> _Activity_:
In the listing that follows, the range to quote begins at the line that has "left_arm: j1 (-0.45" and ends after the line that has "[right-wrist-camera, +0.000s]"; quote it verbatim and add nothing.

++++++

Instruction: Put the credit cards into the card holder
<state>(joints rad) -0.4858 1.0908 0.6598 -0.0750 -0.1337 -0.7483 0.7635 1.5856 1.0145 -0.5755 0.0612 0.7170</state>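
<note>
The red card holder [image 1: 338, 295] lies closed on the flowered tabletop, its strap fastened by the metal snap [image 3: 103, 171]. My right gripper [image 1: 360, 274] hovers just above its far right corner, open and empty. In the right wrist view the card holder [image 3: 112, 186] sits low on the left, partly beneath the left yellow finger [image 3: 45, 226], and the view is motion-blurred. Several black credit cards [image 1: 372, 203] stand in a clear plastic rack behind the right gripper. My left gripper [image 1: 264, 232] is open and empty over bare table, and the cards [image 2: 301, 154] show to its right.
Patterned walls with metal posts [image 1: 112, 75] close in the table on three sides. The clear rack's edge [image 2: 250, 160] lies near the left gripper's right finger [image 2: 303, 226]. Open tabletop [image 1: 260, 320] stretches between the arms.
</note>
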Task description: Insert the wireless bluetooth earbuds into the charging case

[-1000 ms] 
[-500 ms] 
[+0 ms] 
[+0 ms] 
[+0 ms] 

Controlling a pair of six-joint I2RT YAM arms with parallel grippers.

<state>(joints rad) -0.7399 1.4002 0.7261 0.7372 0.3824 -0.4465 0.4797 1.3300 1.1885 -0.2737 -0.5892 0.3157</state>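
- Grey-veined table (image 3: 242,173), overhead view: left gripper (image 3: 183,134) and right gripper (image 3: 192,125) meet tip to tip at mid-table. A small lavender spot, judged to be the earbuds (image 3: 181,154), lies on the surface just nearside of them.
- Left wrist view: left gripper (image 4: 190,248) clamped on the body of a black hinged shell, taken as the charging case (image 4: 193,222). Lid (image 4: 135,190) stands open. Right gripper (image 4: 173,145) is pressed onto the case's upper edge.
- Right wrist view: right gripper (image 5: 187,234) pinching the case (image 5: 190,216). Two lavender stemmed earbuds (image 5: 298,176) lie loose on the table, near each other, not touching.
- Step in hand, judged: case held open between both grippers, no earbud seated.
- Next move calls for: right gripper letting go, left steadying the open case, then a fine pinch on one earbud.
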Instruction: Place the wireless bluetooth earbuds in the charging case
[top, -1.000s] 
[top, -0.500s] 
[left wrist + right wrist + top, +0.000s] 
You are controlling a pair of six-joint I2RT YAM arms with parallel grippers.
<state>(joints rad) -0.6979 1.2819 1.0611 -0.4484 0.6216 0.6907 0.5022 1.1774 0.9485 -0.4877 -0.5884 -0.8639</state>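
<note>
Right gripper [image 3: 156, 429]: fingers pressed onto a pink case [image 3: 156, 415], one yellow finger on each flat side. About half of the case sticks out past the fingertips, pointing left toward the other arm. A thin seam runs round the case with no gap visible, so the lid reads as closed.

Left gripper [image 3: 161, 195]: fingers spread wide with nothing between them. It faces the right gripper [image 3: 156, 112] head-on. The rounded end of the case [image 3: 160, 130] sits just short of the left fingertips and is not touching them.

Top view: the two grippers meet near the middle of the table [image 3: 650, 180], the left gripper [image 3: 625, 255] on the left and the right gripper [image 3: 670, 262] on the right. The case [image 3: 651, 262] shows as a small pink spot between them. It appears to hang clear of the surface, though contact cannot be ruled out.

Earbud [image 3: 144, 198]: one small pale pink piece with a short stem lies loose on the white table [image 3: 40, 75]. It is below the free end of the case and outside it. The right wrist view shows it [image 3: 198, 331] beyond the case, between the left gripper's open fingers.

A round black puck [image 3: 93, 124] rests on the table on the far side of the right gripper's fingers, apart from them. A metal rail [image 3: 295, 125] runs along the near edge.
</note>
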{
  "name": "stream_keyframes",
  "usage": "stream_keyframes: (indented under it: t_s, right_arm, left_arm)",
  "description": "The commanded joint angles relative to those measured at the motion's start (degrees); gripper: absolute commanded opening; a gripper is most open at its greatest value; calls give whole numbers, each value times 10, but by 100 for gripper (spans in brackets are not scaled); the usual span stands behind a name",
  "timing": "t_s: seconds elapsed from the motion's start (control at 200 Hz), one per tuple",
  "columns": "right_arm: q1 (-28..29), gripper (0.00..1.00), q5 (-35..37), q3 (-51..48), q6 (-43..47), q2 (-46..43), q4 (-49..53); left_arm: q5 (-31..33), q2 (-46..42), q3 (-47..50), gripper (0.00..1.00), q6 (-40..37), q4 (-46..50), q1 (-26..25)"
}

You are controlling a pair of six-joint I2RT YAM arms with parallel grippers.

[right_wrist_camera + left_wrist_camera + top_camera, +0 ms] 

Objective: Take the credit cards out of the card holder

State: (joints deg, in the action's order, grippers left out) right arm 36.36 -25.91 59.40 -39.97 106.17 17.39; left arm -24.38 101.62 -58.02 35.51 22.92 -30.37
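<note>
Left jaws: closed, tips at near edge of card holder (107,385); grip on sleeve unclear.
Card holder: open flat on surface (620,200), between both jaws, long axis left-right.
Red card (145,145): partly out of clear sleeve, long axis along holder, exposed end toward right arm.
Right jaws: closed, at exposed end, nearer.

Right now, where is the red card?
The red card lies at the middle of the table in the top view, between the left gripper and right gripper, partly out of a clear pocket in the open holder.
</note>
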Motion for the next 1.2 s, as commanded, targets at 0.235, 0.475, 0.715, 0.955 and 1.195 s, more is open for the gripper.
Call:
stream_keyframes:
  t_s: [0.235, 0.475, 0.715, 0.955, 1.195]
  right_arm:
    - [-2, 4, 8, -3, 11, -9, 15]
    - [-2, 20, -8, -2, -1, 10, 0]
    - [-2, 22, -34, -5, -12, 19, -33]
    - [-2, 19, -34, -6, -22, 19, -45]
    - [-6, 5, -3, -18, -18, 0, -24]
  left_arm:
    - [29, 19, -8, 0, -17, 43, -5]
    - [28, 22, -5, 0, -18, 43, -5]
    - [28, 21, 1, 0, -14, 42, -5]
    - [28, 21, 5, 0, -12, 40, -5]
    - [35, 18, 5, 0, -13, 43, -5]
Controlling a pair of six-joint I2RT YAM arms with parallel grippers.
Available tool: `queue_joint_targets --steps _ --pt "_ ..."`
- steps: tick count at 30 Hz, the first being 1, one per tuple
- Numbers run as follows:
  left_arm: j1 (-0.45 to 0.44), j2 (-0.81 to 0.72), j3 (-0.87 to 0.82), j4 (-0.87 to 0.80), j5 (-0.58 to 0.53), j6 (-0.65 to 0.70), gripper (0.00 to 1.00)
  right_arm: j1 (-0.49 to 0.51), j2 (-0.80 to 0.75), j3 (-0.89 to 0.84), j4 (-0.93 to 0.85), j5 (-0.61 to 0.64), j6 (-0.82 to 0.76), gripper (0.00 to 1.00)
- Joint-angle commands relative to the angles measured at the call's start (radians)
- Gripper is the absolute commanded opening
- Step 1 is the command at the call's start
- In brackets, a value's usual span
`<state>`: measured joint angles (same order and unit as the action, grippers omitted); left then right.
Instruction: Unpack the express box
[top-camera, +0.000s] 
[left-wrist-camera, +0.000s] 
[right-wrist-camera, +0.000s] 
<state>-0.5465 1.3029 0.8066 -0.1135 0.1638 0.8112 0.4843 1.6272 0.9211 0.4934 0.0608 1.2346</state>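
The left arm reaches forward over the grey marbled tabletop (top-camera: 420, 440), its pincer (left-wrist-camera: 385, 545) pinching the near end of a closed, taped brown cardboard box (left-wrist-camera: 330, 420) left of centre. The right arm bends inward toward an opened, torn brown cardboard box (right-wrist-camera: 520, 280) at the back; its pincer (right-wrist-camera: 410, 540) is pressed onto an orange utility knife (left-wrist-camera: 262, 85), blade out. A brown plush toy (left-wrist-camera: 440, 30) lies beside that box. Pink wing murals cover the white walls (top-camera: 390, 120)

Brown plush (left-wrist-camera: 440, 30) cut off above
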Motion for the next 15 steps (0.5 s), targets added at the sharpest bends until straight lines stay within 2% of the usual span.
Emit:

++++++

> _Output of the exercise_:
  left_arm: j1 (-0.45 to 0.44), j2 (-0.81 to 0.72), j3 (-0.87 to 0.82), j4 (-0.87 to 0.80), j5 (-0.58 to 0.53), j6 (-0.65 to 0.70), gripper (0.00 to 1.00)
  right_arm: j1 (-0.49 to 0.51), j2 (-0.80 to 0.75), j3 (-0.89 to 0.84), j4 (-0.93 to 0.85), j5 (-0.61 to 0.64), j6 (-0.82 to 0.76), gripper (0.00 to 1.00)
- Joint-angle commands relative to the angles measured at the call's start (radians)
- Gripper is the absolute commanded opening
- Step 1 is the command at the call's start
- In brackets, a value's usual span
`<state>`: measured joint angles (same order and unit as the action, grippers omitted); left then right.
Instruction: Unpack the express box
[top-camera, +0.000s] 
[left-wrist-camera, +0.000s] 
[right-wrist-camera, +0.000s] 

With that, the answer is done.